» EXERCISE DESCRIPTION:
The listing below holds pictures; exclude them. Return exactly the lines from the one with "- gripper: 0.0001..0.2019" through the one with "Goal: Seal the".

» INPUT DATA:
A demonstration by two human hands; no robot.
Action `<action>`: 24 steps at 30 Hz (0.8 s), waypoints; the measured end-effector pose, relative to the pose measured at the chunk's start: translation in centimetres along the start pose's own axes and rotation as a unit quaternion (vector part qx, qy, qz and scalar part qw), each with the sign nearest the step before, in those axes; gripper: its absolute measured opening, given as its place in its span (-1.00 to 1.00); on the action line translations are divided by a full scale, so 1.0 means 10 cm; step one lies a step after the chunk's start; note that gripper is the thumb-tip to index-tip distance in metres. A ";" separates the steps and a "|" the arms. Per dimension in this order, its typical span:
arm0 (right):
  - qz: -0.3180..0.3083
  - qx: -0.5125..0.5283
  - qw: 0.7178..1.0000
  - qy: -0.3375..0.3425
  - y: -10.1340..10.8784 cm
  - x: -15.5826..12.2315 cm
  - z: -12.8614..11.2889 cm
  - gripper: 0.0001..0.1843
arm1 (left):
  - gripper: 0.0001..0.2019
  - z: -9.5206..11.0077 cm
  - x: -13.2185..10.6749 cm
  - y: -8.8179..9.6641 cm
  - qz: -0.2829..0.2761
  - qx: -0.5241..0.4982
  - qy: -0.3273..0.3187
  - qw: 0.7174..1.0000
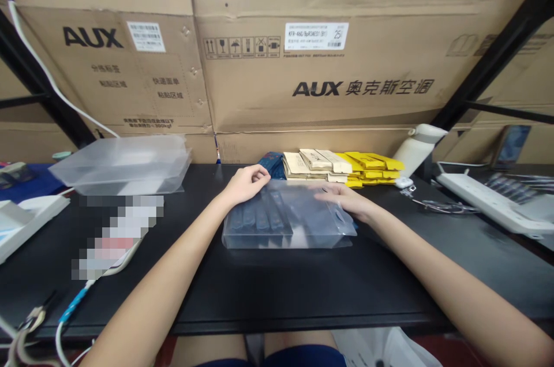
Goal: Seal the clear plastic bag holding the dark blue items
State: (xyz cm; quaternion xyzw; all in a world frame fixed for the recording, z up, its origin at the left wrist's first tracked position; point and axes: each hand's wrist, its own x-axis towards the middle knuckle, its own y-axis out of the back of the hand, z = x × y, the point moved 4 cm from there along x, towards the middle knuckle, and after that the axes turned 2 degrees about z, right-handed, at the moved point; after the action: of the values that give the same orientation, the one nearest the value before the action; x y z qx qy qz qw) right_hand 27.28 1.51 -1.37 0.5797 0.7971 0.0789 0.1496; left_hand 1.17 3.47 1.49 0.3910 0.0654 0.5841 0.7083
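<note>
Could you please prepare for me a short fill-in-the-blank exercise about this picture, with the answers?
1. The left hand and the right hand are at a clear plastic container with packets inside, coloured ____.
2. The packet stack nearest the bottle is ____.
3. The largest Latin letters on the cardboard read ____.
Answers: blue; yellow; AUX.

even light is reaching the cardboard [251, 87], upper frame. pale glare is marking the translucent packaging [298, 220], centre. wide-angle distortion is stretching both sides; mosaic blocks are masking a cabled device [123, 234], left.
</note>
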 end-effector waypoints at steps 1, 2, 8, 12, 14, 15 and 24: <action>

» ANSWER TO THIS EXERCISE:
  - gripper: 0.0001..0.2019
  - z: -9.5206..11.0077 cm
  - x: -13.2185..10.6749 cm
  - y: -8.8179..9.6641 cm
  - qz: -0.2829..0.2761
  - qx: -0.5241..0.4982
  - qy: -0.3273..0.3187
  - qw: 0.7174..1.0000
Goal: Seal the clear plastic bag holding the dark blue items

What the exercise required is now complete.